There’s a cultural bias toward doing. It’s the cult of action. But don’t be fooled. You will not win yourself certainty by ignoring the status of your mind.

I see this with many of my coaching clients. They are embarking on a career transition or new business and they’re scared and quaking with newness. So they “do” a thousand things. And as any entrepreneur or visionary will tell you:

You can never take enough actions to feel safe. Because it’s not action that makes you feel safe or gets results. It’s mental focus. It’s learning how to use your mindset appropriately. Otherwise you’re the sock puppet of fear. You’re a chicken without a head and every step is blind.

We live in the culture of doing. We live in the culture of staying busy. But an inspired life will ask you to look at what part of you is coming up with the tasks. Is it your strength that motivates you? Or is it your desperation? Where you come from is where you’ll go. It takes daring work to be in your strength and happy. I’m here to tell you this month, go ahead and take more spiritual workshops or personal development programs. Read more books. Meditate. Pay attention to the intangible power you possess. It will yield you tangible results. Your mindset is your most powerful resource. It’s the best career and life advice I have.

You are not bobble-headed because you are choosing to be level-headed when there are alligators circling your feet. The masses will tell you to get out of the danger, that only an idiot remains calm in dangerous waters. But you know that the shore is a more dangerous place for you. You are not oblivious. You are awake.

Ignoring statistics and choosing to believe in what you cannot see is not a popular choice. If you’re choosing to be happy believing in your dreams, you may be considered “unrealistic.” But everyone who has ever moved beyond the status quo, the ordinary bulk trajectory of the “real world,” has been considered unrealistic. Those who make a difference, will always be different. It takes work to safeguard your difference. It demands courage, focus and choice.

It takes little faith or courage to clean the kitchen or manage a meeting when that’s what others expect of you. The rat will always push the lever where the pellets are. But it takes human consciousness and choice, the strength of a thousand warriors, to stay true to yourself, to paint in the middle of the day, let go of an image or behavior that brought you security, or tell your lover what you really want. There are no guaranteed pellets in these actions. Yet some of us have discovered that pellets leave us hungry. We are hunting for more.
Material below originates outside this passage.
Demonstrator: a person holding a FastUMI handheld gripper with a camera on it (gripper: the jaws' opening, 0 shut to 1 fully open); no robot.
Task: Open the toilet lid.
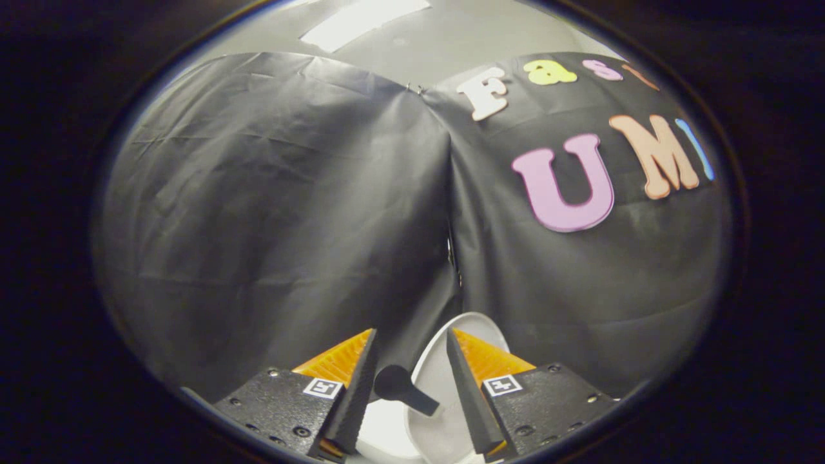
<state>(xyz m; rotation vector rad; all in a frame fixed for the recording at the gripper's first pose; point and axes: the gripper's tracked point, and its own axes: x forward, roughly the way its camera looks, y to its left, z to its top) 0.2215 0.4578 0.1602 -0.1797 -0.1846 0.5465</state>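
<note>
The white toilet lid [433, 381] stands raised and tilted, its rounded top edge reaching up past my right finger [465, 386] towards the black cloth wall. A small dark knob-like handle [401, 388] sticks out from the lid's face and lies in the gap between my fingers, touching neither as far as I can tell. My gripper [410, 336] is open, and its tips reach just beyond the handle. Below the handle, low between the fingers, shows another white surface [381, 433], probably the toilet's seat or bowl.
The black cloth wall [277, 212] of the booth hangs close ahead, with a seam [451, 245] where two panels meet just above the lid. A pale ceiling [412, 45] with a light panel lies above the cloth.
</note>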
The times are changing. The signs are everywhere. For example, the New York Times recently did an article on mantras and mindfulness at work. It talked about Aetna’s maverick CEO Mark Bertolini, who has brought meditation and yoga into the work place. The company, of course, now has measurably greater productivity, employee retention, employee health, and profitability.

Maybe someday, someday soon, we can tell most anyone, “I changed a thought,” and they will bow down before us like the heroes that we are.